En vertu de l'article L. 5312-1 du code du travail : « I. L'opérateur France Travail est une institution nationale publique dotée de la personnalité morale et de l'autonomie financière qui a pour mission de : (…)4° Assurer, pour le compte de l'organisme gestionnaire du régime d'assurance chômage, le service de l'allocation d'assurance et, pour le compte de l'Etat (…), le service des allocations de solidarité (…) ». L’article L. 5312-12 du même code prévoit que : « Les litiges relatifs aux prestations dont le service est assuré par l'institution, pour le compte de l'organisme chargé de la gestion du régime d'assurance chômage ou de l'Etat sont soumis au régime contentieux qui leur était applicable antérieurement à la création de cette institution ».

4.
Il résulte de ces dispositions, éclairées par les travaux préparatoires de la loi du 13 février 2008 relative à la réforme de l'organisation du service public de l'emploi dont elles sont issues, que le législateur a souhaité que la réforme, qui s’est notamment caractérisée par la substitution de Pôle emploi (devenu France Travail) à l’Agence nationale pour l’emploi et aux associations pour l'emploi dans l'industrie et le commerce (Assedic), reste sans incidence sur le régime juridique des prestations et sur la juridiction compétente pour connaître du droit aux prestations, notamment sur la compétence de la juridiction judiciaire s’agissant des prestations servies au titre du régime d’assurance chômage.

5.
Il résulte de ces dispositions qu’il n’appartient qu’aux juridictions de l’ordre judiciaire de se prononcer sur des litiges relatifs à l’attribution, au calcul ou au versement de l’allocation d’aide au retour à l’emploi (ARE) et des allocations versées dans le cadre du contrat de sécurisation professionnelle (CSP) relevant du régime conventionnel d’assurance chômage dont le service, désormais confié à France Travail, qui a succédé à Pôle Emploi, pour le compte de l’organisme gestionnaire de l’assurance chômage, était antérieurement assuré par les associations pour l’emploi dans l’industrie et le commerce (ASSEDIC), organismes de droit privé.

6.
Mme B... demande au juge des référés, saisi sur le fondement de l’article L. 521-1 du code de justice administrative, de suspendre l’exécution de la décision du 6 novembre 2025 par laquelle France Travail a mis fin à son adhésion au contrat de sécurisation professionnelle (CSP). Ainsi, elle saisit le tribunal administratif d’un litige relatif à la cessation de ses droits au titre d’un contrat de sécurisation professionnelle. Ces aides étant servies au titre du régime d’assurance chômage, il résulte de ce qui a été dit au point précédent qu’il n’appartient qu’à la juridiction judiciaire de connaître d’un tel recours.

7.
Par suite, la requête de Mme B... est portée devant une juridiction incompétente pour en connaître. Il y a lieu de la rejeter pour ce motif.


O R D O N N E :



Article 1er : La requête n° 2508943 de Mme B... est rejetée.
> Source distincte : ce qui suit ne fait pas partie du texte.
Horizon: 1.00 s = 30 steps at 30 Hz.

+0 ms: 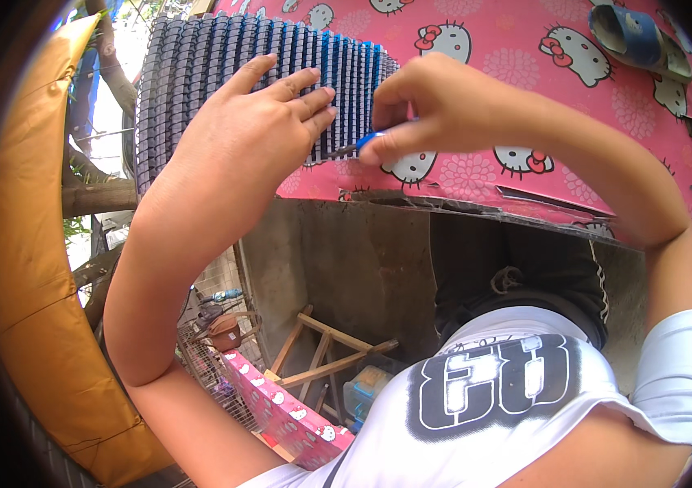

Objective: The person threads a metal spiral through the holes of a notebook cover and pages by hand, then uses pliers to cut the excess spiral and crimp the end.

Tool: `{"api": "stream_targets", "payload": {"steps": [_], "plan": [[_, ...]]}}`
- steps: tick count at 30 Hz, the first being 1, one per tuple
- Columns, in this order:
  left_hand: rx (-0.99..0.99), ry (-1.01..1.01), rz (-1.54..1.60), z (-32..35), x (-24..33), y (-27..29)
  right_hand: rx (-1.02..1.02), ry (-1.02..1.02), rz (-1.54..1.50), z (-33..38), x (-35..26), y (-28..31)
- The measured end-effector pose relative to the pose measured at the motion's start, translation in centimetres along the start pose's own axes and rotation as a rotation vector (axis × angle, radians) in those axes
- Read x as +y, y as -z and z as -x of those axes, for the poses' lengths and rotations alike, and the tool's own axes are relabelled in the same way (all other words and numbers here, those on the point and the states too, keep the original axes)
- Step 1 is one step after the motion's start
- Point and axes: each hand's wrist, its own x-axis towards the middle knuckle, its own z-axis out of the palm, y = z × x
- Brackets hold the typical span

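A panel of woven strips [191,89], black and grey with blue along its far right part, lies at the far left of the pink table. My left hand [256,122] rests palm down on it, fingers stretched out and slightly apart. By the panel's near right corner, my right hand [423,106] grips what looks like scissors [368,140] with a blue handle. Their dark blade points left to the panel's near edge, close to my left fingertips. The fingers of my right hand partly hide the handle.
The pink table cover [517,41] has cartoon cats and is torn along the near edge. A blue slipper-like object [630,37] lies at the far right. Orange-yellow cloth [32,268] hangs at left. Below stand a wooden frame [329,374] and a bluish clear container [362,394].
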Motion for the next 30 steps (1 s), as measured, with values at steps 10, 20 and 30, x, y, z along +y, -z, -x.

Article 2 : La présente ordonnance sera notifiée à Mme A... B....

Copie sera adressée pour information à France Travail.

Fait à Bordeaux, le 5 janvier 2026.

Le juge des référés,




M. Vaquero


La République mande et ordonne au ministre du travail et des solidarités en ce qui le concerne ou à tous huissiers de justice à ce requis en ce qui concerne les voies de droit commun contre les parties privées, de pourvoir à l’exécution de la présente décision.